Hi Folks,
for the last 20 years (VB6/VBA), 2 of my favorite (Windows-) API's are "StrSpn" and "StrCSpn", which are "classics" for tokenizing strings.
For this thread, i'm concentrating on "StrCSpn"
The C Non-Unicode (single-byte) String-Version uses some clever mapping with the extended ASCII-Set
(see here:
https://codebrowser.dev/glibc/glibc/string/strcspn.c.html),
but nowadays that's obviously not enough.
So i've looked at alternative implementations (like here:
https://android.googlesource.com/platform/bionic/+/a27d2baa/libc/string/strcspn.c)
Bleh, they are basically throwing each character of Source at the "Rejects", checking if it apears in Rejects.
And that, ladies and gentlemen, rubs me the wrong way.

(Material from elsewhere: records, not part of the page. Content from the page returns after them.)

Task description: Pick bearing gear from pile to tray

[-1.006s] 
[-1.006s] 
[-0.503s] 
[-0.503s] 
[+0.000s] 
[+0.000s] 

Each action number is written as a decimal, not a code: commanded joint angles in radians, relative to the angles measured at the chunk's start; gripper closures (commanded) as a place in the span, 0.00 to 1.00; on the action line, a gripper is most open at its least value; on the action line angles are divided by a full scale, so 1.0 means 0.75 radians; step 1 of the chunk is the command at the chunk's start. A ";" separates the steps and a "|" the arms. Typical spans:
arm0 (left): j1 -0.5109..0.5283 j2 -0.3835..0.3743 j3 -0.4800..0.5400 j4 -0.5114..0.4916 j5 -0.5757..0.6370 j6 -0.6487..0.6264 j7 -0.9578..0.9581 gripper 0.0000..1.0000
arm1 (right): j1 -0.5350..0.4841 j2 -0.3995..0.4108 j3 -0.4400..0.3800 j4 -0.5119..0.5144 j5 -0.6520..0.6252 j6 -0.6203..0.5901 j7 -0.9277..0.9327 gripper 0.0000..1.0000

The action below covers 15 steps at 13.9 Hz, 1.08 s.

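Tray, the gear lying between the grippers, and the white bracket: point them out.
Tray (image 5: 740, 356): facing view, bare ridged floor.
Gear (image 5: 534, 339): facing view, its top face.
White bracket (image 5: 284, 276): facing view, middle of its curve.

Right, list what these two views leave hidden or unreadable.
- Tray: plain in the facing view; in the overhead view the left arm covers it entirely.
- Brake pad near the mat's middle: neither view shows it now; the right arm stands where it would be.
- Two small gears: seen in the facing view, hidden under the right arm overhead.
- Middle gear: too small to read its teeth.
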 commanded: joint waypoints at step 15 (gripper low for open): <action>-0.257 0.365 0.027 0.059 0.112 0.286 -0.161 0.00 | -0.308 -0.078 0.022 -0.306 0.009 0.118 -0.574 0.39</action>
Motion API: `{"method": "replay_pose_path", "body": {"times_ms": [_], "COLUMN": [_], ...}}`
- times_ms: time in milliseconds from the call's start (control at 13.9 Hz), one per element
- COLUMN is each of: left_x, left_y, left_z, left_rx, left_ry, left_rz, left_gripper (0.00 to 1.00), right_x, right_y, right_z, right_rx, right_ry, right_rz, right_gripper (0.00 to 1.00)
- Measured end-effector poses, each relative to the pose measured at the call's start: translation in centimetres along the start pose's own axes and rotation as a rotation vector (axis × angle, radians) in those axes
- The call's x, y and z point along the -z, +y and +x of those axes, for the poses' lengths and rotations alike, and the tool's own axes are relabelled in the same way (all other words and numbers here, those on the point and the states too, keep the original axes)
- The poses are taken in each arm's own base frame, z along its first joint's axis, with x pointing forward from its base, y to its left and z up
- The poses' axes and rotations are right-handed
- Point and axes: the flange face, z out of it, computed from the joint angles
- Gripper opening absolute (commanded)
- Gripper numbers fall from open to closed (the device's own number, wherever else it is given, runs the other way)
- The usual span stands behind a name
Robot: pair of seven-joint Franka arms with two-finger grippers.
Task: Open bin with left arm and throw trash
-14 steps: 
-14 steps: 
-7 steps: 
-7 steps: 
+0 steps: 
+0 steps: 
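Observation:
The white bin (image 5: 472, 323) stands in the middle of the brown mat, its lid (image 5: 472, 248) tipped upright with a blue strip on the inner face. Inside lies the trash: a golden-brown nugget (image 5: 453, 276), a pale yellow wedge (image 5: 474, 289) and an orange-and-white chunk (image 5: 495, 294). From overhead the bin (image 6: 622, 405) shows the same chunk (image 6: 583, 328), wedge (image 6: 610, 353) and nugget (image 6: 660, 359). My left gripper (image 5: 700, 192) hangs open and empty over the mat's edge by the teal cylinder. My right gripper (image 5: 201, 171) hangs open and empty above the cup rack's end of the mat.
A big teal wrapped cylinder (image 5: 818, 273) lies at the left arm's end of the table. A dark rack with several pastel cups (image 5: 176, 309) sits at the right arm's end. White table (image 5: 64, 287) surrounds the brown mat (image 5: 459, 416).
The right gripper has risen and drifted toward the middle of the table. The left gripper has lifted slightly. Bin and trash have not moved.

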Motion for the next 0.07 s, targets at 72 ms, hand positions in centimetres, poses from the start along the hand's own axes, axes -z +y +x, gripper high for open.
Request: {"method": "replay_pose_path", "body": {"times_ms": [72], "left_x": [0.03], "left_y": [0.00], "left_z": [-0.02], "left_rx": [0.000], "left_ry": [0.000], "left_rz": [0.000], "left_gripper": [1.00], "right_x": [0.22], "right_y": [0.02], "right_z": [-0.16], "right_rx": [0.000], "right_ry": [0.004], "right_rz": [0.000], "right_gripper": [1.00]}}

Why? Imagine a really, really long string (say, some 10K or more characters), and the first Reject appears somewhere to the end, or worse, no Reject in Source at all.
Now, i've been looking for something along those lines in Freepascal, and found PosSetEx from StrUtils to come closest to it.
Looking at the Source-Code of PosSetEx, color me surprised: It's the same implementation!!
Walking character by character through the Source checking if it exists in the (converted to a) Set of Chars we want to stop at.
So i wrote my own "StrCSpn", and as the thread-title says, i'm requesting code-review
Note 1: I've chosen "Longword" for the simple reason that i was looking for an unsigned Integer.
Note 2: There're 2 major differences between StrCSpn and PosSetEx
Difference 1) StrCSpn returns how many characters of Source appear BEFORE a Reject-Character. PosSetEx returns the Position of the first Reject-Character
Difference 2) StrCSpn returns the Length of Source in case no Reject-Character has been found. PosSetEx returns 0 in this case
Improvements and/or alternatives are welcome.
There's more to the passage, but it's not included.